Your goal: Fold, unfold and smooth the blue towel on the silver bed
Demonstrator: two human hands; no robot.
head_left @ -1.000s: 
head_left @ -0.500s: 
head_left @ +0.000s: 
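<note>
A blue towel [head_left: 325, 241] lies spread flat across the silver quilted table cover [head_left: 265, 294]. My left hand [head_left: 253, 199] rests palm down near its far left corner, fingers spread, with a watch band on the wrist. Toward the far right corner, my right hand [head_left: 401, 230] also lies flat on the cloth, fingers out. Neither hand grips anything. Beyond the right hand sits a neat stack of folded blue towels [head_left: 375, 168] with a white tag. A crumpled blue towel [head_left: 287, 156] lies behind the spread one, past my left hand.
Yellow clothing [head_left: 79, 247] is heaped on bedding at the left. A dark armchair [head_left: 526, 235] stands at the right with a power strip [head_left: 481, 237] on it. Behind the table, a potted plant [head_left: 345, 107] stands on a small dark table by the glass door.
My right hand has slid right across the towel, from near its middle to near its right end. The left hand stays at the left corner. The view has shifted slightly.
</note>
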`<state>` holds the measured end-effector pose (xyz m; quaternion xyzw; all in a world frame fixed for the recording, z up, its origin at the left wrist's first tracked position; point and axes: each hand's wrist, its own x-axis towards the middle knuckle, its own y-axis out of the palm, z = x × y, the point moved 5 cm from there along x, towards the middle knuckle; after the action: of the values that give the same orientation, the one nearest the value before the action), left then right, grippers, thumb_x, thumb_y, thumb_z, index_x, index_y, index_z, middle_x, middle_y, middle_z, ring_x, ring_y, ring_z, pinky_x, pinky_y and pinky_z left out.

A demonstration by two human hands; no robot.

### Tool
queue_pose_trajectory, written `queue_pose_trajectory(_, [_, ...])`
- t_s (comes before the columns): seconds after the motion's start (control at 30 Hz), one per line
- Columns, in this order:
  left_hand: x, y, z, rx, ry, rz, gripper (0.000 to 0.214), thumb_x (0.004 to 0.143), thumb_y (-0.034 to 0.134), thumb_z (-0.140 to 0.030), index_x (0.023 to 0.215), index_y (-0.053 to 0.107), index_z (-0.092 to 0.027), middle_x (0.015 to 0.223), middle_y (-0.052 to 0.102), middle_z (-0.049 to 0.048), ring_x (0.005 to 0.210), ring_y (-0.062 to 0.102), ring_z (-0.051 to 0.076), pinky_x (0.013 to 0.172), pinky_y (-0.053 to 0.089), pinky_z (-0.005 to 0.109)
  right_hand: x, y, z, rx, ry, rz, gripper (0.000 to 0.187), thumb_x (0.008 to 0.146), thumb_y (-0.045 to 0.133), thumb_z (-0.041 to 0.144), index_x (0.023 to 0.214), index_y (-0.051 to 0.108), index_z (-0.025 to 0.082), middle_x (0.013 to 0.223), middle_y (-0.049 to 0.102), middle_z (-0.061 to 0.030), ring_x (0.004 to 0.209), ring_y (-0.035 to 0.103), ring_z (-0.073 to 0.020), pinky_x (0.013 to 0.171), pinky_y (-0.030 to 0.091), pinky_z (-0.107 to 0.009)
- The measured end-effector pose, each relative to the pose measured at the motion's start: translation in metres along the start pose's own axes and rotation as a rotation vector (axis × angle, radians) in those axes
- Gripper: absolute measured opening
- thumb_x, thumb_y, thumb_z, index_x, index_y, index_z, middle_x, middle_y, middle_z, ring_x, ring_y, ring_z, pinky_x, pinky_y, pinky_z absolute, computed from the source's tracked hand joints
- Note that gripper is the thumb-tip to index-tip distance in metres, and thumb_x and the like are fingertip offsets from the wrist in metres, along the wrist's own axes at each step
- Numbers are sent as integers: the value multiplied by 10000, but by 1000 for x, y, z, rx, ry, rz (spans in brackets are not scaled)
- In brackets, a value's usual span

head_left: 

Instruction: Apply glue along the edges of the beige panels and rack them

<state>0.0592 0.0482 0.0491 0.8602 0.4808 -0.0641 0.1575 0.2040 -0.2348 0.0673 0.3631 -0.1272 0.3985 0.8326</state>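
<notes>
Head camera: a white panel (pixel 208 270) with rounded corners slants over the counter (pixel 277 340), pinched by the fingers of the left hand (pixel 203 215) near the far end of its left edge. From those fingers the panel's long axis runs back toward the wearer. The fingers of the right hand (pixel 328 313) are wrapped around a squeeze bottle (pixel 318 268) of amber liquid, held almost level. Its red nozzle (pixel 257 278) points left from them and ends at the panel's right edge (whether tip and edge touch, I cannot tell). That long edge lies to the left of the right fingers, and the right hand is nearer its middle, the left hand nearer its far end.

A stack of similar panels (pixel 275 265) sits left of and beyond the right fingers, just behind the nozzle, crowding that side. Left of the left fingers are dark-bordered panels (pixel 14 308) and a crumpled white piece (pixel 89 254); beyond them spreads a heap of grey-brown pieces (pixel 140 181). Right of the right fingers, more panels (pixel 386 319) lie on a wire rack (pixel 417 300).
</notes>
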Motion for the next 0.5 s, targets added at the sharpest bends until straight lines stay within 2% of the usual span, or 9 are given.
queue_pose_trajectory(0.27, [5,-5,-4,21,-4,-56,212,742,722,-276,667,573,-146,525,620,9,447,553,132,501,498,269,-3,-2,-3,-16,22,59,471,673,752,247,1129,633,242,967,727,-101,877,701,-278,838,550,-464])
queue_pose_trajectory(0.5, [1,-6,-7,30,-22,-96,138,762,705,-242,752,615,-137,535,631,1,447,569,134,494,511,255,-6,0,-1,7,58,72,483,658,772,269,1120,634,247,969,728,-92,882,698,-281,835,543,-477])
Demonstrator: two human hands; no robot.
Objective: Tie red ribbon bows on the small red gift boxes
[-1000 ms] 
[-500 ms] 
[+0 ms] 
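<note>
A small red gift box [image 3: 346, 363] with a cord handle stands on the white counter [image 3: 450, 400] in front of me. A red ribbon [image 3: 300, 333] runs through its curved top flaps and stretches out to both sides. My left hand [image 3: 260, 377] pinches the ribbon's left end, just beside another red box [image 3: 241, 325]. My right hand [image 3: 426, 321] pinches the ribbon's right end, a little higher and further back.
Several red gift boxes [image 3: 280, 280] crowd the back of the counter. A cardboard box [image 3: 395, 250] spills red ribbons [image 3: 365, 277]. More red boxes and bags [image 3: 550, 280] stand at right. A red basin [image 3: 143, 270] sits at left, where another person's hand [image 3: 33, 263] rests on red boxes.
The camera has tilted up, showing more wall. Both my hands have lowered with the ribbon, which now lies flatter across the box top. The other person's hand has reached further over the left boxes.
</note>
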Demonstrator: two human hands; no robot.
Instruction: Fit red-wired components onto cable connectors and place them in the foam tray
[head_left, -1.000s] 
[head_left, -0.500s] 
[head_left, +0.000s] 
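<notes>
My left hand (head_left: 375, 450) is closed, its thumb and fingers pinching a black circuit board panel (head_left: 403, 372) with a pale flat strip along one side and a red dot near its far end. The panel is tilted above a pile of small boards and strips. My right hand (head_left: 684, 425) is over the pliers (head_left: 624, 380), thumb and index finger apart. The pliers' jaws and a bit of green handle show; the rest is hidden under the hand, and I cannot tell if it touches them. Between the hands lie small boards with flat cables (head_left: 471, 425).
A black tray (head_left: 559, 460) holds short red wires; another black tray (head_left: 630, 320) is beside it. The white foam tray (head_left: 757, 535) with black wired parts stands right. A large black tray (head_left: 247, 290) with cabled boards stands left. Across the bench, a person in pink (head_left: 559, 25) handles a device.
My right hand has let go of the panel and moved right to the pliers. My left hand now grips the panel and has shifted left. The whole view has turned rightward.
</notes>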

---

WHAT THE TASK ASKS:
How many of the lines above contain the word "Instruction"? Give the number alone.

OUTPUT:
2